Still More Notes on Practical Data Literacy

Still More Notes on Practical Data Literacy

StockSnap_1942FD49BF_fingerpoint_typesdatarequests_BPIn previous ruminations on this topic, we have suggested that a useful understanding of data literacy would build on existing knowledge of literacy and numeracy. While excellent and nuanced definitions abound, we can describe literacy very simply as the ability to communicate ideas, understand situations, and perform tasks using written texts. Similarly, numeracy involves the ability to express, interpret, and act on information using mathematical language, notation, and concepts.  This blog post continues our discussion on data literacy.  Check out our "A Practical Understanding of Data Literacy" and "More Notes on Practical Data Literacy" blog posts.

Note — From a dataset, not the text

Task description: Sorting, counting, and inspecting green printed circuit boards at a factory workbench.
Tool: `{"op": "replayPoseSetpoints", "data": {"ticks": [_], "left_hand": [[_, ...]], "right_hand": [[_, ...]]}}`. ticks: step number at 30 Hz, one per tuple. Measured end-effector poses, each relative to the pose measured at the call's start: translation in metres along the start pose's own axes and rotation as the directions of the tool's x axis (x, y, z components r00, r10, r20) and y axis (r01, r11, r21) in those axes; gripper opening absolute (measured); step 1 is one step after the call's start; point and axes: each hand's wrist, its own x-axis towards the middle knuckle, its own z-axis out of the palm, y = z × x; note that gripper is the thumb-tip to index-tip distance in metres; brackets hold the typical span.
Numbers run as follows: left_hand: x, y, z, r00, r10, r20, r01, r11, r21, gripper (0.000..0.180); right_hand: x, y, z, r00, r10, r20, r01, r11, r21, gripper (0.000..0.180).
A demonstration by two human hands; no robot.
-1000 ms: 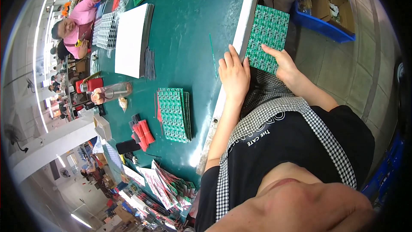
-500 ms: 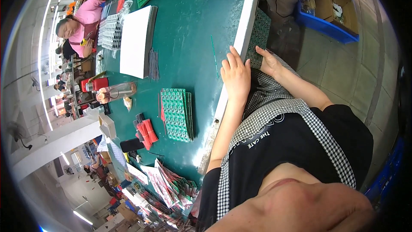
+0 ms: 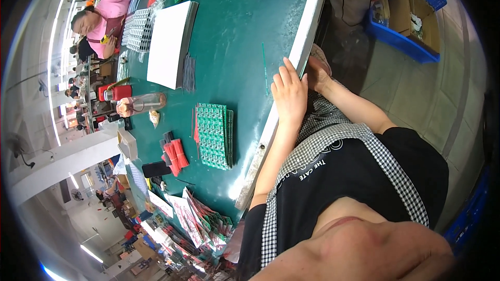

Literacy and numeracy can be measured in levels of proficiency, and the same may be true of data literacy. To demonstrate proficiency at data literacy, a person must be able to understand, interpret, and explain data in a particular (usually business-specific) context. To do that, a person must be knowledgeable of data sources, key enrichments and transformations data is subjected to, analytical methods applied to data, techniques for displaying and visualizing information, as well as strategic and/or tactical use cases for those analytical applications.  We think that it makes sense to think of data literacy as a set of related capabilities that can be divided into levels of achievement or expertise. Some of these specific capabilities include:

  • Recognizing data: knowing where to find relevant, useful data and how to access or acquire it
  • Processing data: securing and managing data for business or personal usage
  • Defining data: knowing how to validate, verify, augment, or cleanse data
  • Interrogating data: performing computational operations on and statistical analysis of data
  • Communicating data: visualizing raw and processed data across a variety of applications and formats
  • Evaluating data: assessing, interpreting, and applying data outputs in a business context

To be a data literate organization, you need a deep enough bench across all these capabilities. But not every person on that bench needs to exhibit the same level or type of proficiency.


To assess data literacy proficiency in your organization, you might consider the following.

  • How well do people in your organization know where their data comes from, and how it is collected? Can they assess the validity of the data's sources, and can they articulate the value of collecting and utilizing the data? If they do not know the use or importance of a particular data element or set of data elements, do they know who is responsible for that data, and how to learn more?

  • Can people in your organization interpret basic statistical operations such as correlations and averages? Can they explain what, if anything, these operations tell us about our data? What about more involved techniques such as linear or logistical regressions?

  • How many data managers or data stewards can explain the ingestion, manipulation, and output of their systems or processes? Of this number, how many are able to construct a business case or action plan based on appropriate and pertinent data?

  • When aggregated data is published, do those publications conform to principles of visual and information design? Are graphs and charts properly labeled, free from clutter, and arranged for ease of understanding? 

  • How fully do your data consumers appreciate and understand the data shared with them? How successful are they at taking meaningful action based on data?

When we talk with our clients and look at their data utilization, we often see a highly uneven or skewed distribution of data literacy proficiencies. 

Knowledge workers tend to be highly literate, as they send and receive sophisticated written texts frequently. While they may not all have attained the same level of numeracy, they probably have had some training in arithmetic and algebraic methods, they are likely to have had budgetary responsibilities at some point, and they traffic in some subset of your organization's data. Moreover, they tend to be digitally savvy: they use email, web applications, texting and other communications apps.

All of which is to say, many of them surely have the cognitive capacity, the logical reasoning framework, and the problem-solving mindset to do great things with your organization's data. 


How then do we move the peak of our distribution and help our organizations avail themselves of improved data literacy? In many cases organizations will see their overall data literacy improve simply by prioritizing data operationally.

Make data more available across more tools and platforms, and make sure employees know how to use those tools at a sufficient skill level for their role.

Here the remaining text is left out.